> [WHAT IS EXPECTED]: Only the lines of the data below from the one with "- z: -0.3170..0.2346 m" through the one with "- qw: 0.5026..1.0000" are wanted. Repeat them exactly.
======== DATA
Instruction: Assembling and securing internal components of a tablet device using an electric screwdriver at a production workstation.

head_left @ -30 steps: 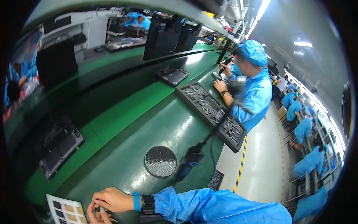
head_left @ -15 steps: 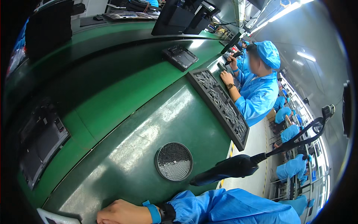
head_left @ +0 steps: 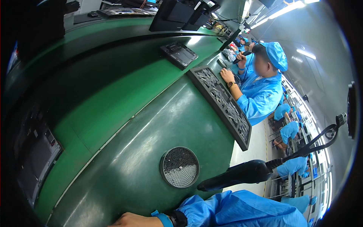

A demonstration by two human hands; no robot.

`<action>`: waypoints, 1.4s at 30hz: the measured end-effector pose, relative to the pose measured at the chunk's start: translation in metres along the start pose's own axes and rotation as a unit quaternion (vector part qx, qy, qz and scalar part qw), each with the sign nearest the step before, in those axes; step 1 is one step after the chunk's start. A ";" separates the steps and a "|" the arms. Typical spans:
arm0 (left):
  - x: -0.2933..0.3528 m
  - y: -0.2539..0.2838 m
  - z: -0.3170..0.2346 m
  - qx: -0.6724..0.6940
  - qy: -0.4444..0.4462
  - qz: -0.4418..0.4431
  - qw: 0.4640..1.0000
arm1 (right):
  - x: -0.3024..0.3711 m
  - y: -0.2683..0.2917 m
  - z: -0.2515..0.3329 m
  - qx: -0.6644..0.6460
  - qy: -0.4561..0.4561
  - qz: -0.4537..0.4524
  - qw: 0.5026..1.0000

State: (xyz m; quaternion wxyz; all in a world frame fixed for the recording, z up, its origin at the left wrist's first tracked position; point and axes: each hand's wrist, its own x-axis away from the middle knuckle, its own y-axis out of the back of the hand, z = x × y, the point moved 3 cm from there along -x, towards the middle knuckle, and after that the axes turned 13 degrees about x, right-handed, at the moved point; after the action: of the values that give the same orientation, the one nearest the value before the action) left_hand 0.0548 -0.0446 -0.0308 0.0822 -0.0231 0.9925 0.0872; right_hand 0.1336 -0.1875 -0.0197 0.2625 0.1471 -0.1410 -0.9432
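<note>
My right hand [head_left: 132, 220] is at the bottom edge, only its back and wrist in view; the fingers are cut off by the frame. A blue wrist strap [head_left: 163, 219] and a black band [head_left: 177, 218] sit at the wrist, below a blue sleeve [head_left: 234, 210]. Beyond the forearm stands a round dish [head_left: 180, 181] with a dimpled grey bottom, its far part covered by small dark screws. A black electric screwdriver [head_left: 236, 174] hangs by its cord just right of the dish, apart from my hand. My left hand is out of view.
Past the dish, a black divided tray [head_left: 219, 99] holds many small grey parts. A dark device panel [head_left: 39, 159] lies at left, another dark device [head_left: 179, 54] farther back. A co-worker in blue [head_left: 261, 90] sits beyond the tray. The green bench's [head_left: 151, 125] right edge borders the floor.
The view has shifted; my right hand sits lower, its fingers now cut off. A white-edged thing at the lower left has left the view. The dish and screwdriver stay in place on the scene.
</note>
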 end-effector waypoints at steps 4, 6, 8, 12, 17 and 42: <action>-0.004 -0.004 -0.006 -0.021 0.003 0.002 1.000 | 0.000 0.001 -0.001 0.011 0.005 0.005 1.000; -0.002 -0.006 -0.005 -0.013 0.014 -0.005 1.000 | 0.001 0.002 0.000 0.015 0.008 0.002 1.000; 0.000 -0.006 -0.003 -0.006 0.027 -0.015 1.000 | 0.002 0.002 -0.001 0.027 0.011 0.004 1.000; 0.000 -0.007 -0.004 -0.004 0.040 -0.018 0.999 | 0.002 0.003 -0.001 0.023 0.020 0.000 1.000; -0.006 -0.013 -0.010 0.035 0.065 -0.014 0.997 | 0.002 0.005 -0.004 0.027 0.016 -0.002 1.000; -0.006 -0.009 -0.001 -0.009 -0.015 -0.002 1.000 | 0.001 0.004 -0.003 0.023 0.014 -0.017 0.999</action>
State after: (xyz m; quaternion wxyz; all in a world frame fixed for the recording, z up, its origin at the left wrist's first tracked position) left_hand 0.0612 -0.0536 -0.0307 0.0973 -0.0247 0.9903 0.0961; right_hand 0.1358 -0.1922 -0.0216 0.2452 0.1684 -0.1568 -0.9418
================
> [RESULT]:
  - z: -0.3170..0.2346 m
  - qx: -0.6724..0.6940
  - qy: -0.4444..0.4462
  - qz: -0.4418..0.4431
  - qw: 0.4640..1.0000
arm1 (right):
  - x: -0.3024..0.3711 m
  - y: -0.2683..0.2917 m
  - z: -0.2515..0.3329 m
  - qx: -0.6644..0.6460
  - qy: -0.4561..0.4561
  - qz: -0.4537..0.4524
  - qw: 0.5026..1.0000

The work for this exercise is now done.